Source data

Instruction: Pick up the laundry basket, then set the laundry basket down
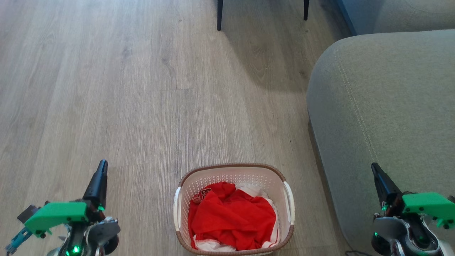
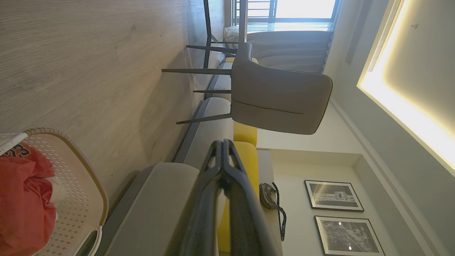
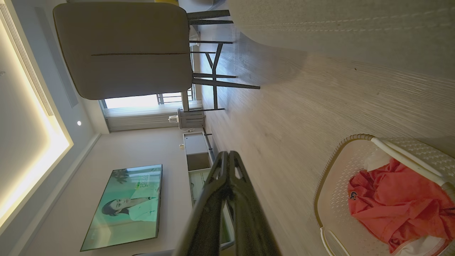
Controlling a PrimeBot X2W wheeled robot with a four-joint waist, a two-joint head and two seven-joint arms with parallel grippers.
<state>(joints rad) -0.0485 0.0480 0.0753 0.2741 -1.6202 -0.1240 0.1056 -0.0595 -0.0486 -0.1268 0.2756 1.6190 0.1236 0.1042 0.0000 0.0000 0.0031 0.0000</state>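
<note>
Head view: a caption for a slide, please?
Laundry basket of red clothing on the floor beside a sofa, between the shut left gripper and right gripper.

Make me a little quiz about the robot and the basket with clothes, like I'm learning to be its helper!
1. Which is nearer the sofa: the left gripper or the right gripper?
2. True or false: the laundry basket stands on the sofa.
3. The top cloth in the basket is: A blue, B red, C green.
Key: 1 right gripper; 2 false, it stands on the floor; 3 B.
</note>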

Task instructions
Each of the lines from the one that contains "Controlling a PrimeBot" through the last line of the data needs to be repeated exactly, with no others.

Response to the task
Controlling a PrimeBot X2W wheeled robot with a four-joint waist, a two-joint head and two seven-joint arms with parallel grippers.
<state>(joints rad) -0.0485 0.0480 0.0753 0.2741 -1.6202 -0.1240 0.1056 -0.0595 -0.0486 -0.1268 0.2756 1.6190 0.1236 0.1042 0.0000 0.0000 0.0031 0.0000</state>
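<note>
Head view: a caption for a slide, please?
Laundry basket of red clothing on the floor beside a sofa, between the shut left gripper and right gripper.

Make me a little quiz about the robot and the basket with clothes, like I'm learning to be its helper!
1. Which is nearer the sofa: the left gripper or the right gripper?
2. True or false: the laundry basket stands on the sofa.
3. The top cloth in the basket is: A blue, B red, C green.
Key: 1 right gripper; 2 false, it stands on the floor; 3 B.
</note>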

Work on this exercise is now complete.